Japan’s main opposition Democratic Party is gearing up for government after the Aug. 30 election, if a talk by the party’s No.2 leader Katsuya Okada is anything to go by.
Speaking at a Thomson Reuters Newsmaker event in Tokyo, Okada sought to display the politician’s gravitas as he answered questions on everything from foreign policy to the environment and the economy.
If the Democrats do take power, they will inherit an economy which is far from healthy and Okada was careful to manage expectations and not overpromise on what they can do.
As the election date has drawn closer, the Democrats have toned down some of their rhetoric on issues like currency reserve management and the status of the dollar the world’s reserve currency.

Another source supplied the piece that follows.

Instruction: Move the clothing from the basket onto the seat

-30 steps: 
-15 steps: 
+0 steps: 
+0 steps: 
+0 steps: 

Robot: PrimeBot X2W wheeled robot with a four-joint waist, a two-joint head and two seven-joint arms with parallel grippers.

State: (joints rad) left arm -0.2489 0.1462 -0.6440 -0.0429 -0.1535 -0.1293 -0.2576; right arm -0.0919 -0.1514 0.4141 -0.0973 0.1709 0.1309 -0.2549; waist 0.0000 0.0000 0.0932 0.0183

They have also taken a more pragmatic approach to relations with the U.S., after touting plans to stand up to Washington.
Faced with an audience of diplomats, economists and financial market investors, Okada was careful not to rock that boat too much.
There were issues of concern between the two countries, he said, but “What is important is for President Obama and Prime Minister Hatoyama, if there is a government change, to first build a relationship with firm trust.”
If that sounds less than scary, it is no doubt what he had in mind.
Opinion polls show the Democrats well ahead for the Aug. 30 election, and on track to end half a century of almost unbroken rule by the rival Liberal Democratic Party.
And that is just part one of the Dems’ campaign. They are speaking openly of winning a clear majority in parliament’s upper house next year — another good reason to tread softly and not scare the voters.